Israel Ministry of Science & Technology research grant, Digital Humanities (320,000 NIS for 3 years)

Dr. Daria Vasyutinsky Shapira, The Open University of Israel (postdoc)
Prof. Ophir Münz-Manor, The Open University of Israel

This project aims to develop deep machine learning algorithms for automatic dating of Hebrew liturgical poems (piyyutim) from the storerooms (genizot) of synagogues where out-of-use manuscripts were kept. We research the manuscripts from the Cairo Genizah, using datasets our group had already built during previous studies. Currently, many libraries and archives digitize significant collections of manuscripts, and thousands of manuscript images are available.
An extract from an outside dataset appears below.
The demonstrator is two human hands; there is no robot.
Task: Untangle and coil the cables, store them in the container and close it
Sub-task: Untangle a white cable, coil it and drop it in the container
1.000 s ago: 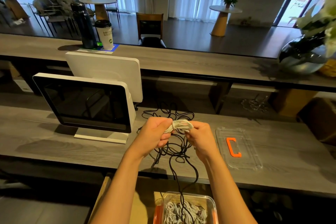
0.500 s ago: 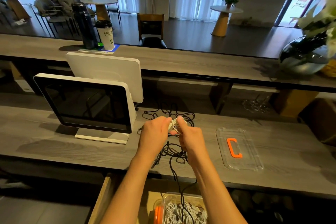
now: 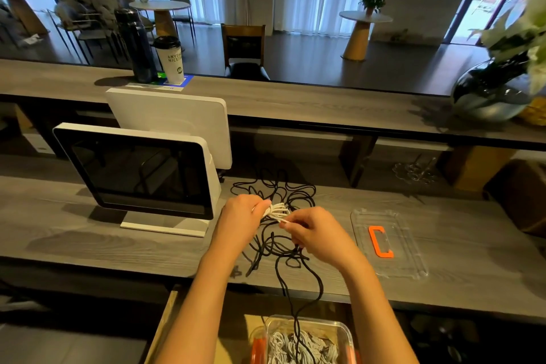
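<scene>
My left hand [image 3: 240, 214] grips a small coiled bundle of white cable [image 3: 276, 210] just above the desk. My right hand [image 3: 314, 232] pinches the loose end of that white cable at the bundle's right side. Beneath both hands a tangle of black cable [image 3: 280, 189] spreads over the desk, and one strand hangs over the front edge into a clear container [image 3: 345, 331] below. That container holds several coiled white cables. Its clear lid with an orange handle [image 3: 381, 241] lies flat on the desk to the right.
A white point-of-sale screen [image 3: 139, 174] stands on the desk [image 3: 74, 239] left of my hands. On the raised counter behind are a dark bottle [image 3: 134, 44], a paper cup [image 3: 170, 59] and a glass vase with a plant [image 3: 492, 91]. An open drawer edge [image 3: 161, 325] sits below.
My hands have drawn slightly apart after being pressed together over the white bundle. The right hand has shifted down and right, now pinching the cable's end.
</scene>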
Thus, one of the primary desiderata of digital historical and culturological research is finding efficient new methods for studying these collections. Determining the date of copying for unrecognized digitized manuscripts is one of the most desired among these new techniques.
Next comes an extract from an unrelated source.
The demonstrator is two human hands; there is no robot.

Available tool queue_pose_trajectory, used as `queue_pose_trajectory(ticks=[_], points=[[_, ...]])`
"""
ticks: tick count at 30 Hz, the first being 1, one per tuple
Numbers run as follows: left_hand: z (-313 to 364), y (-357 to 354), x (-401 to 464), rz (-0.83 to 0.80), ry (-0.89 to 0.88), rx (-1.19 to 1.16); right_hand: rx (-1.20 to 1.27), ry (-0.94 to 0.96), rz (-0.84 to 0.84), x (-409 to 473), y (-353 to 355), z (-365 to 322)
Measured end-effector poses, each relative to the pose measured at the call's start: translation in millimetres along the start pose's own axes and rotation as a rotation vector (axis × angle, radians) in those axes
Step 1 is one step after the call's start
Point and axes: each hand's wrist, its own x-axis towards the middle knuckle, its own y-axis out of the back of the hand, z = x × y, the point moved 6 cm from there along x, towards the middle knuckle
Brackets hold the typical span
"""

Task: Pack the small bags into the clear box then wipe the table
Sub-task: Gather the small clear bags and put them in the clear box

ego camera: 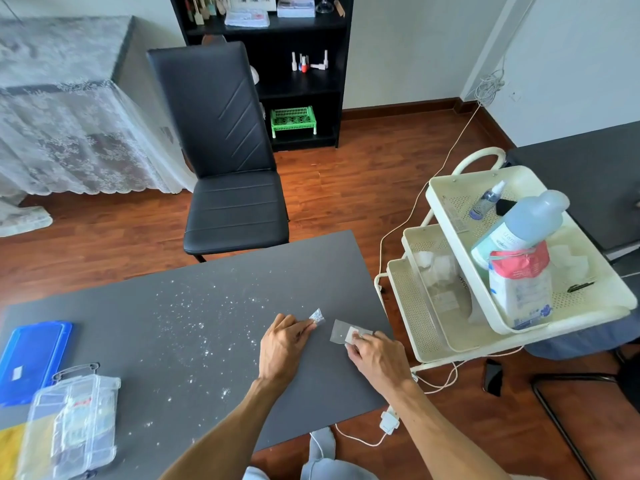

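Observation:
On the grey table (214, 306), near its right edge, my left hand (282, 344) pinches a small glittery bag (317, 317) at the fingertips. Just to the right, my right hand (375, 358) holds a small clear bag (343, 332) with a white label, which rests on the table. The clear box (74, 424) stands at the near left corner, with several items inside; whether its lid is shut I cannot tell. White glitter specks (204, 317) are scattered over the middle of the table.
A blue lid or tray (31, 355) lies at the table's left edge, and a yellow cloth (10, 448) shows under the clear box. A white cart (502, 271) with bottles stands right of the table. A black chair (228, 188) faces the far side. A cable (360, 438) runs along the floor.

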Motion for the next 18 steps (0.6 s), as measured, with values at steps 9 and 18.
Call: queue_pose_trajectory(ticks=[9,18], points=[[-11,19,-14,0.113,0.058,-0.072,0.1,0.062,0.13,11,13,-11],[-37,88,-22,0.327,0.158,-0.082,0.367,0.101,0.384,61,63,-72]])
Deep machine learning for image processing is a cutting-edge technology in digital manuscript research. This project is at the forefront of digital humanities, as we explore problems that have not been solved anywhere in the world. We are discovering the possibilities of semi-supervised and unsupervised algorithms on hard- and soft-labeled datasets. 
Our research is supervised by Prof. Ophir Münz-Manor in collaboration with the DHSS Hub at the Open University, the Visual Media Lab at Ben-Gurion University, and the National Library of Israel.
Preliminary results:
Malachi Beit-Arié and his team described the dated Hebrew manuscripts in the Sfardata database kept at the National Library of Israel. The Visual Media Lab team and I extracted the Sfardata for research purposes and are currently training the deep learning algorithms on this new dataset. We will then incorporate the few existing dated manuscripts from the Cairo Genizah into the train sets. After the models are successfully pretrained on the existing datasets, we will apply them to the more considerable genizah data of poetic manuscripts.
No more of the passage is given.